Loss of epithelial markers dose not align with EMT-related transcription signaling pathways in HBx mice

Src [36], Raf-1/MEK/ERK [37, 38], JNK [39], p38 [40] and STAT3 [41] pathways link with downstream of IGFIR activation and EMT. Activation of those pathways could increase EMT-inducing transcription factors such as Snail, Slug, ZEB1, and Twist which led to decreases in expression of epithelial markers, especially E-cadherin, and increases in expression of mesenchymal markers. Despite the large decrease in E-cadherin level, EMT related pathways (Src, MAPKs, STAT3 and NF-kB) did not activate in HBx mouse livers (Supplementary Figure S3). Furthermore, no significant differences arose in mRNA expression for EMT-inducing transcription factors (Supplementary Figure S4). To evaluate the loss of E-cadherin in HBx mice, we measured the mRNA expression level of E-cadherin. Unlike the protein level, no significant difference arose in mRNA expression level between WT and HBx mice. In contrast, the mRNA level of E-cadherin in HBx mice remained higher than in WT mice for an extended time (Figure 5). These findings suggest that loss of E-cadherin in HBx mice is not due to transcriptional regulation.

Relative mRNA expression for E-cadherin in the WT and HBx mouse livers from 1 day to 5 weeks.

Figure 5: Relative mRNA expression for E-cadherin in the WT and HBx mouse livers from 1 day to 5 weeks. Mean ± SD; n=9.

In HepG2 cells IGF-II induces EMT regulated by Akt pathways

Among many pathways that could led EMT, we observed activation of the Akt pathway in HepG2-HBx cells compared to HepG2-Mock cells.
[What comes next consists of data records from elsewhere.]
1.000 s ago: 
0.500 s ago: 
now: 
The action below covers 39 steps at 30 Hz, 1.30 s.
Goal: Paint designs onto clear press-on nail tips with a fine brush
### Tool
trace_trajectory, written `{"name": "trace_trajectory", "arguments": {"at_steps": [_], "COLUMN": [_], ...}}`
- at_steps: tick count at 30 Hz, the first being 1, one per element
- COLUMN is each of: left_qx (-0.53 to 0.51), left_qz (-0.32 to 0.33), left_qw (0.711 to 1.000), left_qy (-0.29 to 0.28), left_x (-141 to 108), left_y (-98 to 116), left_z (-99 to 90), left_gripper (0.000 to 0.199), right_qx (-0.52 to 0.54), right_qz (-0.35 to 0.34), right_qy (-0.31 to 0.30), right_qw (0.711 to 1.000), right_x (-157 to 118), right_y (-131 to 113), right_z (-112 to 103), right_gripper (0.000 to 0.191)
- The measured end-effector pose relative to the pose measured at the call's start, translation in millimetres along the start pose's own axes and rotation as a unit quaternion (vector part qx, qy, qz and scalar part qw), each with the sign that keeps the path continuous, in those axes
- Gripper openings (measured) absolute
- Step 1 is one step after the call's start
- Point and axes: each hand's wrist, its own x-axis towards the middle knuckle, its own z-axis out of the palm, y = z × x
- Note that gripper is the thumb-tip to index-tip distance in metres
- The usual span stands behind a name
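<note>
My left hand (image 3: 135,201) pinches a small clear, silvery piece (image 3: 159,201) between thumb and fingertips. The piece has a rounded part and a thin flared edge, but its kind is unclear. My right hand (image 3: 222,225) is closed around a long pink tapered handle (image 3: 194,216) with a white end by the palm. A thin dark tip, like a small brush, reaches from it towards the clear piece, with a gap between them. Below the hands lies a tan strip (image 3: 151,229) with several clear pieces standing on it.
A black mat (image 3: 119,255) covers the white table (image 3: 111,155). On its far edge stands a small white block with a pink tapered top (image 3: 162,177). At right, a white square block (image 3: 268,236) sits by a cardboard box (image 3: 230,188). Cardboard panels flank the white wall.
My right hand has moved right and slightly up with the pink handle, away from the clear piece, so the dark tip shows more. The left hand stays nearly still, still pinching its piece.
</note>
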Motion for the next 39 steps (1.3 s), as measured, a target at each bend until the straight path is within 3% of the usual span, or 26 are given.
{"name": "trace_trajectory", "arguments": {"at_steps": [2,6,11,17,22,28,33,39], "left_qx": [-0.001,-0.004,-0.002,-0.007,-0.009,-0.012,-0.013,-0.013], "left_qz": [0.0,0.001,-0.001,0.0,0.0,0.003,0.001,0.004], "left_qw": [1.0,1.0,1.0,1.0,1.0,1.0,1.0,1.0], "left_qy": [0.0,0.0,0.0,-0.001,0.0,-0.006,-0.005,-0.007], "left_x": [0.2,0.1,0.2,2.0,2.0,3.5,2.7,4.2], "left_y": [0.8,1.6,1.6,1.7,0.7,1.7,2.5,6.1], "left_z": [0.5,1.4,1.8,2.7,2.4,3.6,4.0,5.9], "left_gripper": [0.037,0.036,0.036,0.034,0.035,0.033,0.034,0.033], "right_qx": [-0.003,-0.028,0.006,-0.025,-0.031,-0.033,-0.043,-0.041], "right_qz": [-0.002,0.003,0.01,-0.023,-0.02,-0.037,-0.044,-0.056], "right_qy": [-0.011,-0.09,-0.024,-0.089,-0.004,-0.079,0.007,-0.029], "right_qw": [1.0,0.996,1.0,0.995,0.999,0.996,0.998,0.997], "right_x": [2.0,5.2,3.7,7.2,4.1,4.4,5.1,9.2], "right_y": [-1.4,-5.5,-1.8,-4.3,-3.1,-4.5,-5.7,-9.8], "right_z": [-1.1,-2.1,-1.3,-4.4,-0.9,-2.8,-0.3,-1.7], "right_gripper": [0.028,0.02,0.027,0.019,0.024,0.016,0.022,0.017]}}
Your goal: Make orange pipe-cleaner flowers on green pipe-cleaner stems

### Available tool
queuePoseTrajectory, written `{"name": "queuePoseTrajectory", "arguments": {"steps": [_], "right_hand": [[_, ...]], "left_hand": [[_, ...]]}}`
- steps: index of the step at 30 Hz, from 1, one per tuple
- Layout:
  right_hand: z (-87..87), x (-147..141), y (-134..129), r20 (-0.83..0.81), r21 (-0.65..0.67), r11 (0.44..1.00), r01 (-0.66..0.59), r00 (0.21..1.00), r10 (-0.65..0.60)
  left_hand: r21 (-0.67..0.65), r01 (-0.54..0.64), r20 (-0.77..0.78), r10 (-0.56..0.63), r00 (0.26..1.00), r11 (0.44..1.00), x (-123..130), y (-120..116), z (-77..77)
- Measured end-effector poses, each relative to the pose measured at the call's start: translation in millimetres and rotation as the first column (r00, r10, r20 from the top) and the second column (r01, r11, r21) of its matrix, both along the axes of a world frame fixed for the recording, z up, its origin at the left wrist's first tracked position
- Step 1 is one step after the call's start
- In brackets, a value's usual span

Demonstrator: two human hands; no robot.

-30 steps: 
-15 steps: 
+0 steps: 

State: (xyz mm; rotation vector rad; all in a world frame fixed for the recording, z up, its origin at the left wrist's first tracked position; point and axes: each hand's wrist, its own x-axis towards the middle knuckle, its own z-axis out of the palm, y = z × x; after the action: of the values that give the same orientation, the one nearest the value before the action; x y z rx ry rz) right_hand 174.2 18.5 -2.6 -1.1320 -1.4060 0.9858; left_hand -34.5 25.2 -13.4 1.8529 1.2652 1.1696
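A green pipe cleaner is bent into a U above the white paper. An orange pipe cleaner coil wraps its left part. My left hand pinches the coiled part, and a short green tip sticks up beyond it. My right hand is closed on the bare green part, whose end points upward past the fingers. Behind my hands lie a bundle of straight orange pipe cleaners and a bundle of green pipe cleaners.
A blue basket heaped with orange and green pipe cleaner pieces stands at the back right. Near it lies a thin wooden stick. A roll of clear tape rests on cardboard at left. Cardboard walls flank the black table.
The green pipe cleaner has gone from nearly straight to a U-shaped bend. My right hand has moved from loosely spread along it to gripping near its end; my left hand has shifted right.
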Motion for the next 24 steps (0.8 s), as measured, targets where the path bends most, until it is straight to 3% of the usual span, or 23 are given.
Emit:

Activation of Akt signaling with rhIGF-II treatment resulted in HepG2-Mock cells in a dose-dependent manner. Unlike EMT in the mouse liver, HepG2-HBx cells showed an increased level of the mesenchymal marker N-cadherin compared to control cells in a dose-dependent manner. mRNA and Protein expression level of α-catenin (another epithelial marker) diminished in HepG2-HBx cells and rhIGF-II treated HepG2-Mock cells (Figure 6A). These data indicate that IGF-II-induced Akt activation aligns with EMT in HepG2 cells. Previous studies suggested that activated Akt signaling induces expression of EMT-inducing transcription factors such as Twist [42, 43]. Therefore, we analyzed the mRNA level of several EMT-inducing transcription factors- Snail, Slug, ZEB1 and Twist in HepG2-Mock and HepG2-HBx cells. mRNA expression levels of Snail, Slug, ZEB1 and Twist increased in HepG2-HBx cells compared to control cells. Among them Twist showed the most significant increase (Figure 6B). As expected, the mRNA expression level of Twist significantly decreased when treated with an Akt inhibitor in a dose-dependent manner in HepG2-HBx cells (Figure 6C). These findings identify, at least in part, a mechanism by which IGF-II activates Akt signaling into HepG2 cells, leading to loss of E-cadherin and inducing EMT.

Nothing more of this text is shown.